• TASK REQUIREMENTS
All of the data should be restated word for word, with the pictures omitted.

• SUPPLIED MATERIAL
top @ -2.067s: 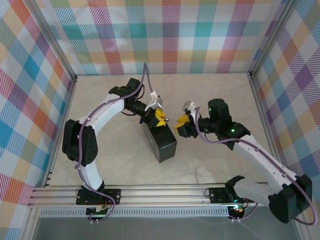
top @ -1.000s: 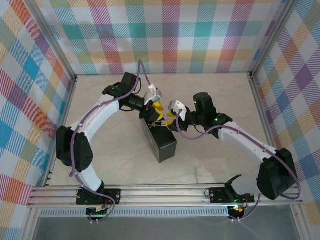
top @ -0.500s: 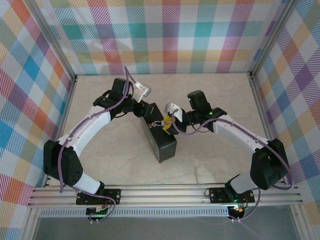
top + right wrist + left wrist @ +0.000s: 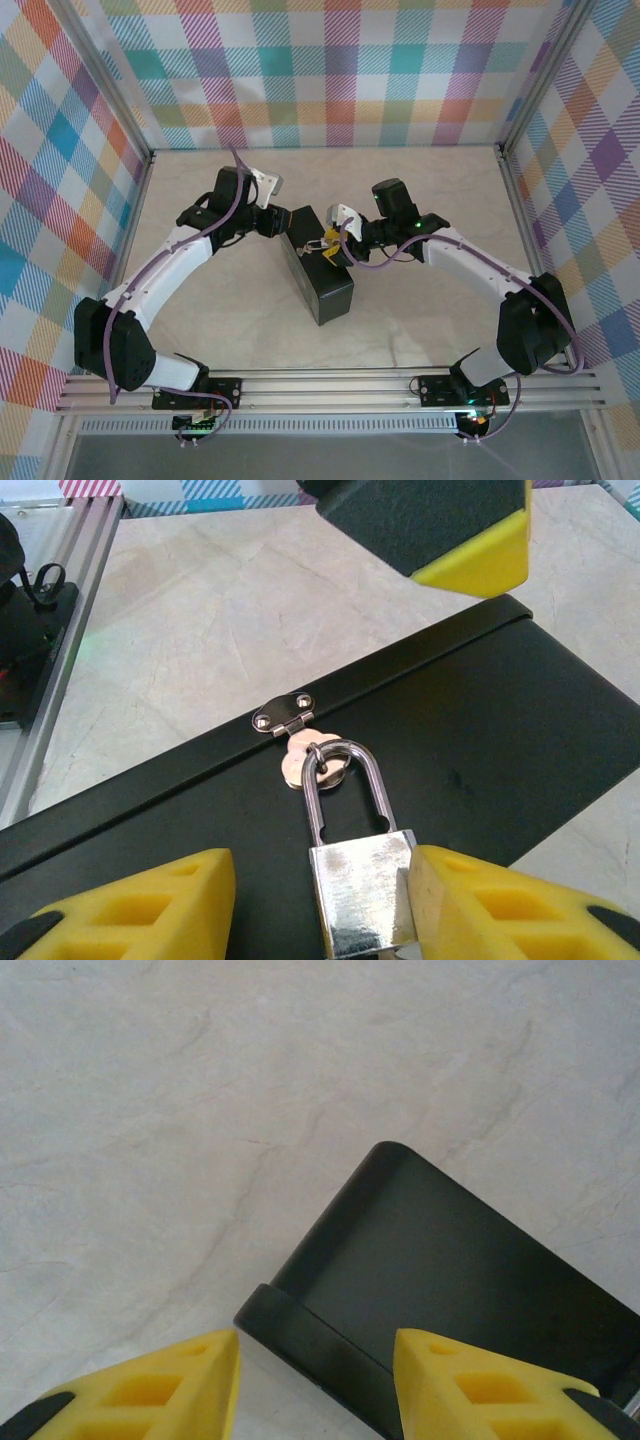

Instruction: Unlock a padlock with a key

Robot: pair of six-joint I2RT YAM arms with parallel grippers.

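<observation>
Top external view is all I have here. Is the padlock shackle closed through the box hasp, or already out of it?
Observer: Closed. In the right wrist view the padlock has its shackle through the loop of the hasp on the box.
Operator: Does the right end effector grip it?
Observer: No. The right end effector is open; the padlock body seems to touch one finger, with a gap to the other.
Operator: And the left one?
Observer: The left end effector is open, over one corner of the box.
</observation>
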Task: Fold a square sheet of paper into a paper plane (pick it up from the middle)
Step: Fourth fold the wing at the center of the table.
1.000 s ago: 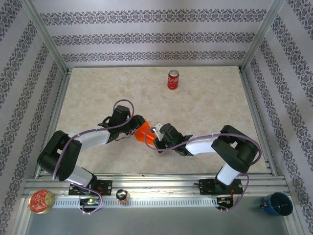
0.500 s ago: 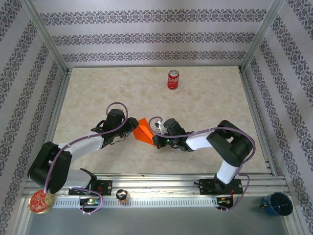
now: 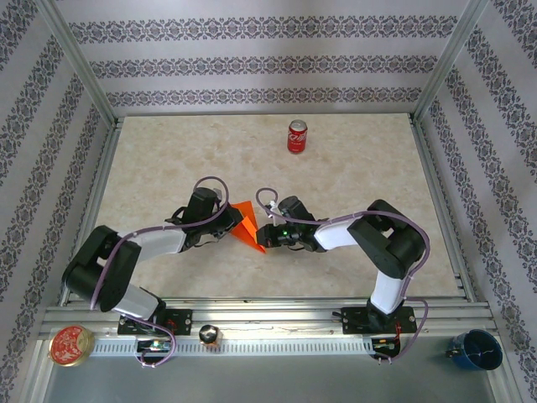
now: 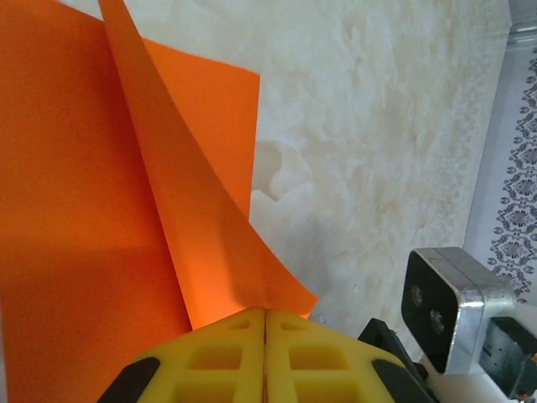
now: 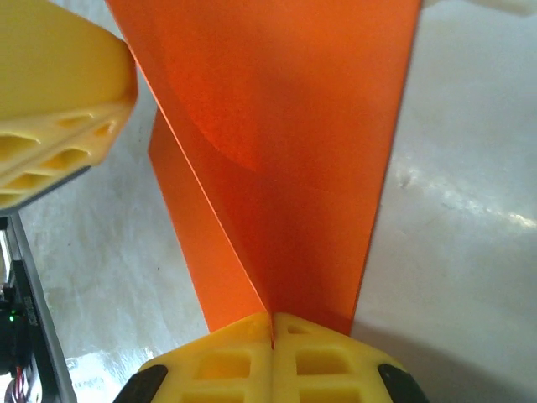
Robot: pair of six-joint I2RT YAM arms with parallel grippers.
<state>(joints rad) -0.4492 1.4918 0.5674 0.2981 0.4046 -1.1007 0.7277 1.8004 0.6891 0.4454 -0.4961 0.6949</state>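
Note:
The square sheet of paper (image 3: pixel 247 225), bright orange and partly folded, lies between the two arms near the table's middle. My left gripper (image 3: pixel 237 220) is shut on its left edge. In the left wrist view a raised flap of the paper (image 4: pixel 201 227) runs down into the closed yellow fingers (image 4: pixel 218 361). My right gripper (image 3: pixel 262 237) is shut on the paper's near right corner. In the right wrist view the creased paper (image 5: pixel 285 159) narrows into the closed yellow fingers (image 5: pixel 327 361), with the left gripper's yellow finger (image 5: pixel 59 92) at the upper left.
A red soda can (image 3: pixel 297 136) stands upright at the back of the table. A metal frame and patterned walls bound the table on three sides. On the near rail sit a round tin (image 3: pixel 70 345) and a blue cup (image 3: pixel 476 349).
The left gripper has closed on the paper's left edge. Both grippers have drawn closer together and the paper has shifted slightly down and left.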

• ANSWER BELOW
top @ -2.067s: 
top @ -1.000s: 
top @ -0.500s: 
top + right wrist + left wrist @ +0.000s: 

Instruction: Unlock a padlock with a key

Robot: pair of six-joint I2RT YAM arms with parallel grippers.

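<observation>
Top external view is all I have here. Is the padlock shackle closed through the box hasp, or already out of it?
Observer: Closed. In the right wrist view the padlock has its shackle through the loop of the hasp on the box.
Operator: Does the right end effector grip it?
Observer: No. The right end effector is open; the padlock body seems to touch one finger, with a gap to the other.
Operator: And the left one?
Observer: The left end effector is open, over one corner of the box.
</observation>
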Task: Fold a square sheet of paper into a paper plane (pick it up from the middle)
Step: Fourth fold the wing at the center of the table.
1.000 s ago: 
0.500 s ago: 
now: 
now: 
now: 
Robot: pair of six-joint I2RT YAM arms with parallel grippers.
<state>(joints rad) -0.4492 1.4918 0.5674 0.2981 0.4046 -1.1007 0.7277 1.8004 0.6891 0.4454 -0.4961 0.6949</state>
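Note:
The square sheet of paper (image 3: pixel 247 225), bright orange and partly folded, lies between the two arms near the table's middle. My left gripper (image 3: pixel 237 220) is shut on its left edge. In the left wrist view a raised flap of the paper (image 4: pixel 201 227) runs down into the closed yellow fingers (image 4: pixel 218 361). My right gripper (image 3: pixel 262 237) is shut on the paper's near right corner. In the right wrist view the creased paper (image 5: pixel 285 159) narrows into the closed yellow fingers (image 5: pixel 327 361), with the left gripper's yellow finger (image 5: pixel 59 92) at the upper left.
A red soda can (image 3: pixel 297 136) stands upright at the back of the table. A metal frame and patterned walls bound the table on three sides. On the near rail sit a round tin (image 3: pixel 70 345) and a blue cup (image 3: pixel 476 349).
The left gripper has closed on the paper's left edge. Both grippers have drawn closer together and the paper has shifted slightly down and left.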

Whatever the exercise asked has now been answered.